Jorge Troncoso

Personal information
- Full name: Jorge Nicolás Troncoso Ramírez
- Date of birth: 14 January 1993 (age 32)
- Place of birth: Santiago, Chile
- Height: 1.70 m (5 ft 7 in)
- Position(s): Right-back Midfielder

Youth career
- Colo-Colo

Senior career*
- Years: Team / Apps / (Gls)
- 2011–2014: Colo-Colo / 2 / (0)
- 2012: → Curicó Unido (loan) / 8 / (1)
- 2012: Colo-Colo B / 7 / (0)
- 2013: → San Antonio Unido (loan) / 16 / (0)
- 2013–2014: Colo-Colo B / 6 / (0)
- 2014–2017: Universidad de Concepción / 45 / (5)
- 2017: Deportes La Serena / 7 / (0)
- 2018: Deportes Melipilla / 6 / (0)
- 2019–: Austin Bold / 40 / (2)

= Jorge Troncoso =

Chilean footballer (born 1993)

Jorge Nicolás Troncoso Ramírez (born 14 January 1993) is a Chilean professional footballer who plays as a midfielder for Austin Bold FC.

==Career==
A product of Colo-Colo youth system, he made his professional debut in 2011 when Américo Gallego was the head coach, in the match versus Cobreloa in 20 March. After having not much chances to play for the first team, he played for the B-team in the third level of the Chilean football and on loan at Curicó Unido and San Antonio Unido.

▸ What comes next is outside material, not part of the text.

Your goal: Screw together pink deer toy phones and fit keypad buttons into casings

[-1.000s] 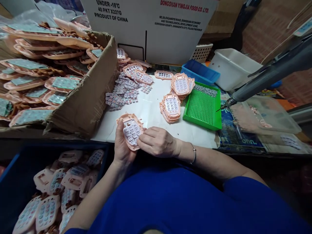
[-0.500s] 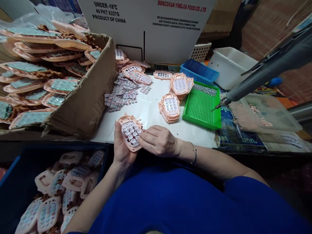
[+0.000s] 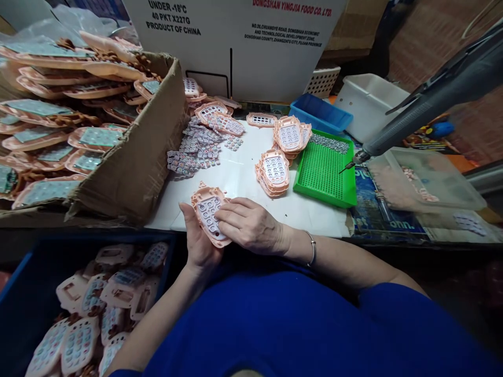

In 2014 he moved to Universidad de Concepción and next he played for Deportes La Serena and Deportes Melipilla.

In 2019 he moved outside Chile and joined American club Austin Bold FC thanks to a Spanish agent. In the club he has coincided with Darío Conca, a well-known player in his country of birth, and with Edson Braafheid, a Dutch international.